Les universités d’art et de design canadiennes sont prêtes à se raconter. Du port d’Halifax au centre-ville de Vancouver, ces établissements d’enseignement supérieur forment la relève depuis plus d’un siècle. Malgré ce legs, leurs contributions à la culture et à l’économie du pays ne sont pas appréciées à leur juste valeur. Aujourd’hui, l’Université de l’École d’art et de design de l’Ontario (EADO), l’Université de l’École d’art et de design de la Nouvelle-Écosse, l’Université des arts de l’Alberta et l’Université d’art et de design Emily-Carr fondent une nouvelle alliance. Sous le nom de travail d’UAD4, ce regroupement vise à unir leurs voix pour mieux les faire entendre.
« Au bout du compte, nous sommes le moteur qui alimente les arts et la culture au pays », explique Ana Serrano, rectrice et vice-chancelière de l’EADO. « Et en tant que catalyseur et formateur des talents qui soutiennent ensuite toute l’économie de la création canadienne, nous avons un rôle prépondérant à jouer dans l’avenir et l’évolution du pays. »

Il existe une profusion de programmes d’art et de design au Canada, mais seules quatre universités financées par l’État s’y consacrent entièrement. Établies d’abord entre la fin des années 1870 et le milieu des années 1920 comme écoles de formation professionnelle pour des artistes visuels (principalement de la gent masculine), elles offrent aujourd’hui des programmes dans un éventail de disciplines des arts, du design, des médias et de la création. Les propositions vont des classiques – peinture, sculpture, photographie – aux spécialisations contemporaines comme le design de l’environnement, les médias interactifs et l’animation expérimentale. L’EADO est la plus grande école en son genre au Canada, proposant 17 programmes au premier cycle et sept au deuxième cycle. L’Université d’art et de design Emily-Carr, de Vancouver, se classe quant à elle toujours dans les palmarès des 25 meilleures universités d’art et de design au monde.
« Nous avons plus de points en commun que de différences », indique Trish Kelly, rectrice et vice-chancelière de l’établissement vancouvérois. « Nous avons maintenant l’occasion de réfléchir non seulement à nos contributions économiques locales, mais à notre apport au Canada au sens large. C’est ce qui nous anime dans ce projet. »
À eux quatre, les établissements accueillent 10 000 étudiantes et étudiants chaque année – soit l’équivalent d’environ la moitié de la capacité de la plus petite université canadienne axée sur la recherche. Les directions d’UAD4 sont toutefois fières de souligner les retombées retentissantes des talents qui sortent de leurs murs.
« On comprend facilement pourquoi les gens n’ont pas conscience de ce qui se déroule dans nos salles de classe. Mais, bien honnêtement, nos cohortes actuelles et diplômées transforment le monde qui nous entoure. »

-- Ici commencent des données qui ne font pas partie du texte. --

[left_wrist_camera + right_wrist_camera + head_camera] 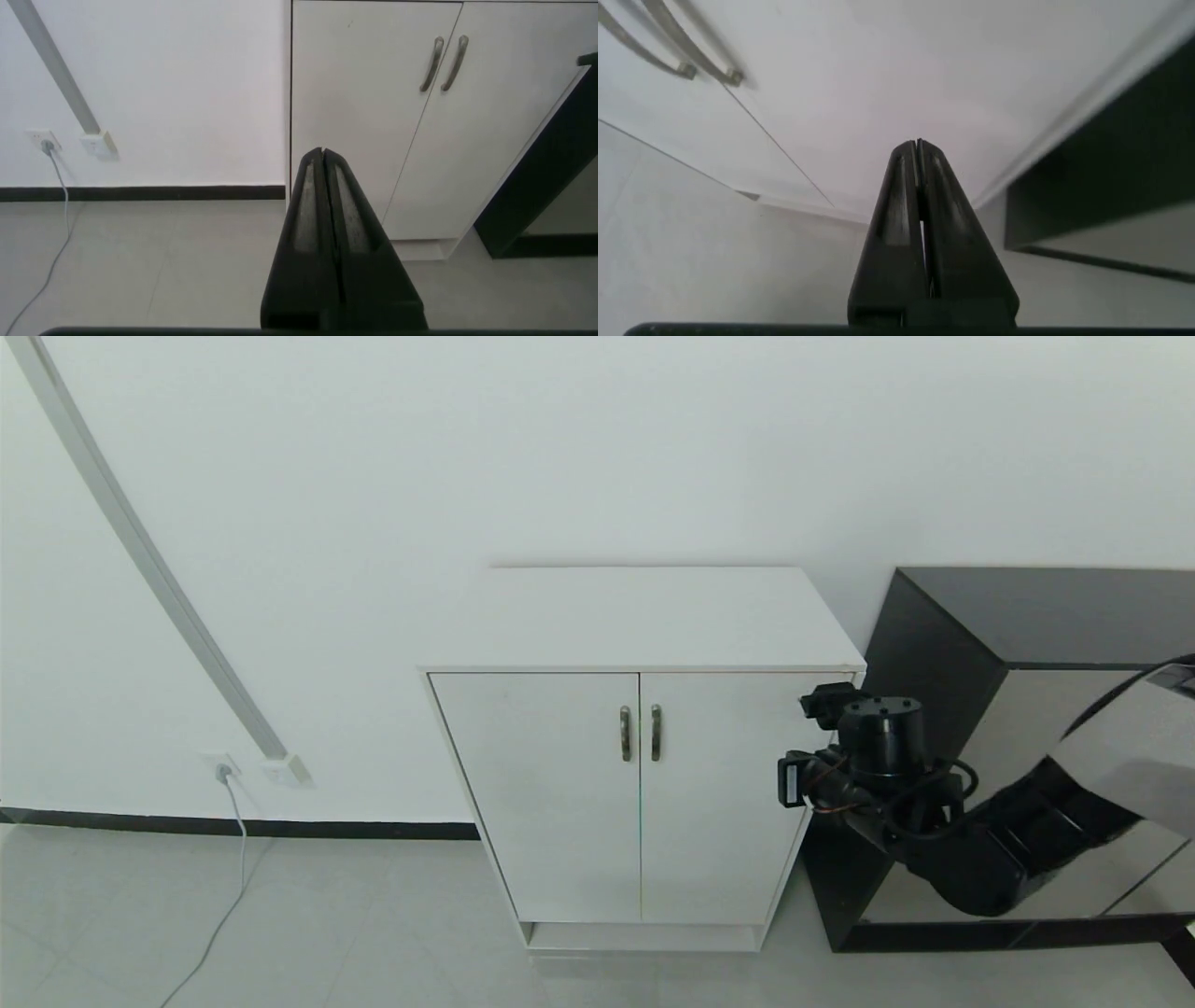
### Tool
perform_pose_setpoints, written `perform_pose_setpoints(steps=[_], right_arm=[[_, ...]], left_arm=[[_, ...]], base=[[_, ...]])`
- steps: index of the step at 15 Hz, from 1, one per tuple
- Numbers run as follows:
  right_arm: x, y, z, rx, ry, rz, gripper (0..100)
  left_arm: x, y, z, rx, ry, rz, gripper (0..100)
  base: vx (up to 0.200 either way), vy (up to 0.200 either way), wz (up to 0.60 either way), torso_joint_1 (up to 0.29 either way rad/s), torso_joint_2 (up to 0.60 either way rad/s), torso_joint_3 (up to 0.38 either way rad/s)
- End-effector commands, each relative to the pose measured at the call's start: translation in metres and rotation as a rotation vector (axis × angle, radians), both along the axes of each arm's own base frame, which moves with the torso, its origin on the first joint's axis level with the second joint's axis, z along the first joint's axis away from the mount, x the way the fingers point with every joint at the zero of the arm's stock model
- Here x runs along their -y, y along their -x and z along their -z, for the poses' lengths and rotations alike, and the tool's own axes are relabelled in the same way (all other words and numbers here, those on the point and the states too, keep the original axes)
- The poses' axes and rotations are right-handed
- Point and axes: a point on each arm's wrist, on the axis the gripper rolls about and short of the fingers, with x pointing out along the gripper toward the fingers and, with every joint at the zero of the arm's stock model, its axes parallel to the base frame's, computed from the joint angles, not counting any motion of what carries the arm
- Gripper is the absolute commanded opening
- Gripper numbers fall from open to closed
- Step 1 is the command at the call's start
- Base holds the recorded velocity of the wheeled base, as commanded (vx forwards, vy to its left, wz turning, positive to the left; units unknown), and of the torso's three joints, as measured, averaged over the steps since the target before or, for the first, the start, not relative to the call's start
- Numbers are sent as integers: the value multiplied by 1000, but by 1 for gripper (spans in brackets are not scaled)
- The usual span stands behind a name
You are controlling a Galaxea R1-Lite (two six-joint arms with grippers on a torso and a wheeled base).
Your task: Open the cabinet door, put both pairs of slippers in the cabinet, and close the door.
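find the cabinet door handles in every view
head view: handles at the middle of the white cabinet front.
left wrist view: handles beyond the left gripper.
right wrist view: handles close up, beyond the right gripper.
shared landmark: black cabinet beside the white cabinet.

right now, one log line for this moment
cabinet: both doors shut | left gripper: shut, empty, facing cabinet | right gripper: shut, empty, by right door | stage: door unopened

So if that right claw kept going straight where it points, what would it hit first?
The right gripper would probably meet the cabinet's right door first, low down; the gap is hard to judge.
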Motion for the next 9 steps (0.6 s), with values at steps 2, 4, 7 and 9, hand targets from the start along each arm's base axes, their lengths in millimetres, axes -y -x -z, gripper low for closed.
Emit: perform_pose_setpoints(steps=[2, 4, 7, 9], right_arm=[[51, 58, -33, 30, 9, 121, 0], [81, 88, -34, 17, 39, 233, 0], [120, 136, -36, 20, 60, 326, 0], [131, 162, -34, 27, 61, 342, 0]], left_arm=[[0, 0, 0, -2, 1, 0, 0], [0, 0, 0, -1, 1, 0, 0], [0, 0, 0, -1, 1, 0, 0], [0, 0, 0, 1, 1, 0, 0]], base=[[0, 0, 0, 0, 0, 0], [0, 0, 0, 0, 0, 0], [0, 0, 0, 0, 0, 0], [0, 0, 0, 0, 0, 0]])
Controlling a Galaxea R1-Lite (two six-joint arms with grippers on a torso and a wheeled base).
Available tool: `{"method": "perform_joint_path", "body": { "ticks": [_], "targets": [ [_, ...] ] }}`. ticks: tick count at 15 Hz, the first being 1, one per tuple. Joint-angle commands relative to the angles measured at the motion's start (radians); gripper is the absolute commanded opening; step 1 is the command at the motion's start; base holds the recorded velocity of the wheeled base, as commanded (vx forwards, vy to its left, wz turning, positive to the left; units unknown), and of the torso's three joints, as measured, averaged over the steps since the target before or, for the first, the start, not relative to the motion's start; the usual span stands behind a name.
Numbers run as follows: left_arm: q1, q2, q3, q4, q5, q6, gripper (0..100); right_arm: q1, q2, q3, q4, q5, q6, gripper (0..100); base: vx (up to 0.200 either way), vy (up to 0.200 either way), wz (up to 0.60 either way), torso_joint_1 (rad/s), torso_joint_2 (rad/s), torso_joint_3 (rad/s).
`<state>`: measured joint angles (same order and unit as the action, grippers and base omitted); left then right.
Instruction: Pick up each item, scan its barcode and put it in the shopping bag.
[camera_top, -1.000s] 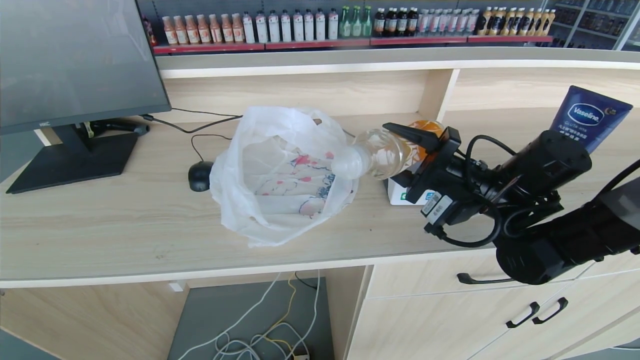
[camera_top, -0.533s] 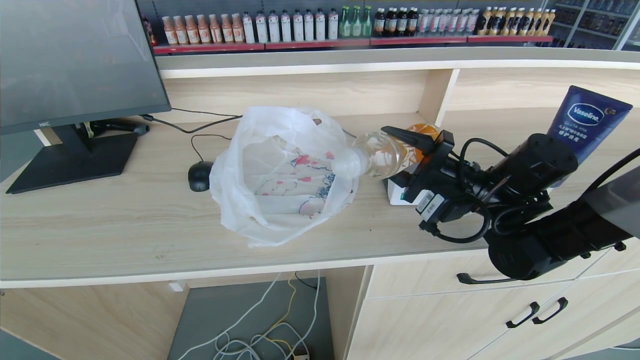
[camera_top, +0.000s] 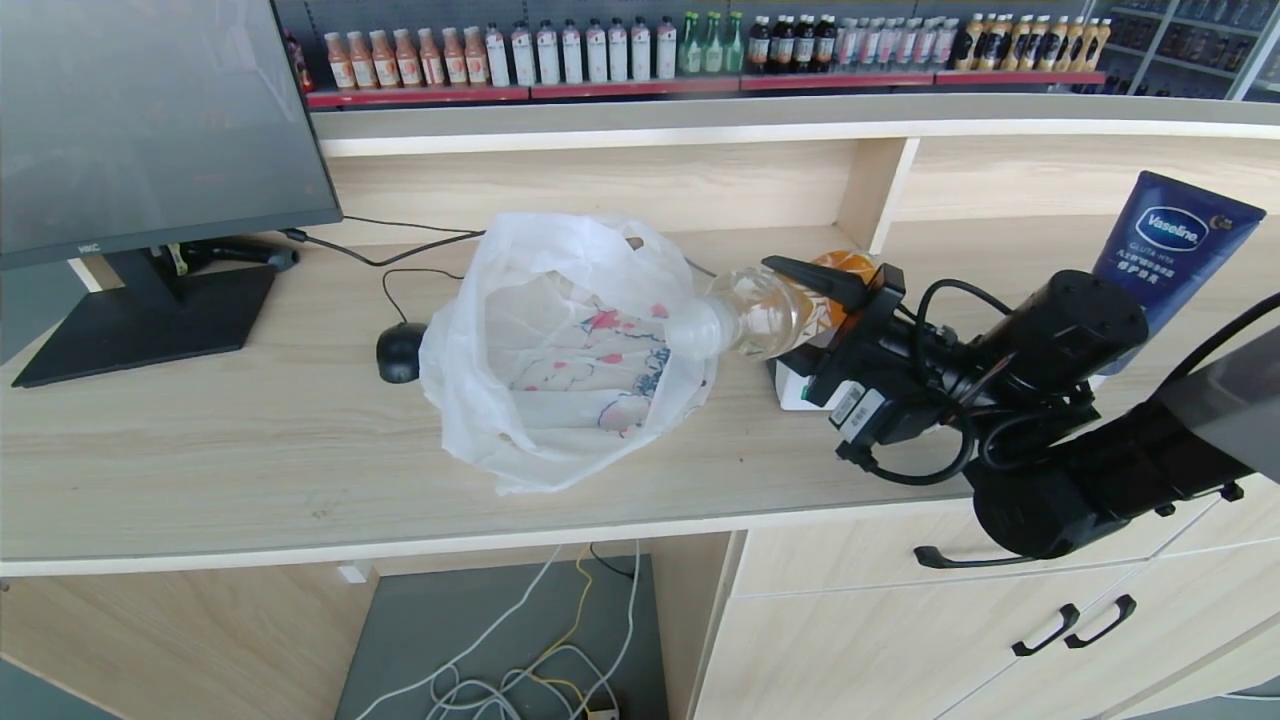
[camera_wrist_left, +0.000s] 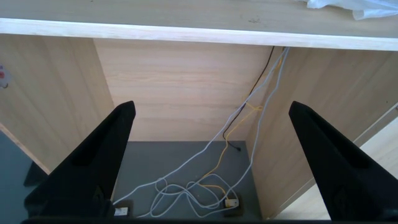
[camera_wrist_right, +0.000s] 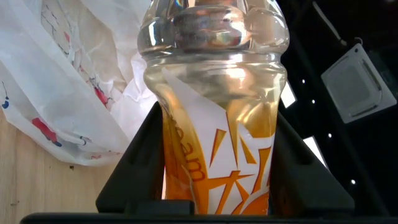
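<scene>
My right gripper (camera_top: 815, 300) is shut on a clear drink bottle (camera_top: 770, 305) with an orange label, held level above the counter. The bottle's capped end points at the right rim of the white shopping bag (camera_top: 560, 350), which lies open on the counter with printed red and blue marks inside. In the right wrist view the bottle (camera_wrist_right: 217, 124) stands between the black fingers (camera_wrist_right: 134, 171), with the bag (camera_wrist_right: 68, 81) beyond it. A white barcode scanner (camera_top: 795, 390) sits on the counter under the gripper. My left gripper (camera_wrist_left: 208, 155) hangs open below the counter edge, over cables on the floor.
A monitor (camera_top: 150, 130) on a black stand is at the back left, and a black mouse (camera_top: 400, 352) lies left of the bag. A blue tube (camera_top: 1175, 245) stands at the far right. A wooden divider (camera_top: 885, 190) rises behind the bottle. Drawers (camera_top: 1000, 600) are below the counter.
My right gripper has carried the bottle slightly left and lower, closer to the bag's rim. The bag and the left gripper have stayed put.
</scene>
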<state>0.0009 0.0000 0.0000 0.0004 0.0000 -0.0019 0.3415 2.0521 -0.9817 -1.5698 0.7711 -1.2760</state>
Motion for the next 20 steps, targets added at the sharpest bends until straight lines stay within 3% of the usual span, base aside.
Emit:
{"method": "perform_joint_path", "body": {
  "ticks": [1, 13, 18, 20],
  "targets": [
    [0.001, 0.0, 0.0, 0.001, 0.0, 0.0, 100, 0.001, -0.001, 0.0, -0.001, 0.001, 0.0, 0, 0.0, 0.0, 0.0, 0.0, 0.0, 0.0],
    [0.001, 0.0, 0.0, 0.0, 0.0, 0.0, 100, 0.005, -0.013, 0.001, -0.001, 0.001, 0.003, 0, 0.0, 0.0, 0.0, 0.0, 0.0, 0.0],
    [-0.001, 0.0, 0.0, 0.0, 0.0, -0.001, 100, 0.06, -0.09, 0.003, -0.001, -0.021, 0.035, 0, 0.0, 0.0, 0.0, 0.0, 0.0, 0.0],
    [-0.001, 0.0, 0.0, 0.0, 0.0, 0.0, 100, 0.12, -0.121, 0.014, -0.001, -0.05, 0.041, 0, 0.0, 0.0, 0.0, 0.0, 0.0, 0.0]
  ]
}}
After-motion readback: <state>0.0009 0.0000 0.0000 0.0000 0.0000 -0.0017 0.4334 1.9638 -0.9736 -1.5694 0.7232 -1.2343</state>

Le secteur de la création injecte en effet plus de 50 milliards de dollars dans l’économie canadienne chaque année, et compte près de 740 000 travailleuses et travailleurs. Les personnes dilpômées des programmes d’UAD4 forment les forces vives du milieu, mais beaucoup dans la population – et parmi les autorités provinciales – comprennent mal ou ignorent carrément à quel point ces établissements jouent un rôle économique névralgique, expliquent les rectrices de l’alliance. « On comprend facilement pourquoi les gens n’ont pas conscience de ce qui se déroule dans nos salles de classe. Mais, bien honnêtement, ça ne fait rien : nos cohortes actuelles et diplômées transforment le monde qui nous entoure malgré tout », avance Mme Kelly.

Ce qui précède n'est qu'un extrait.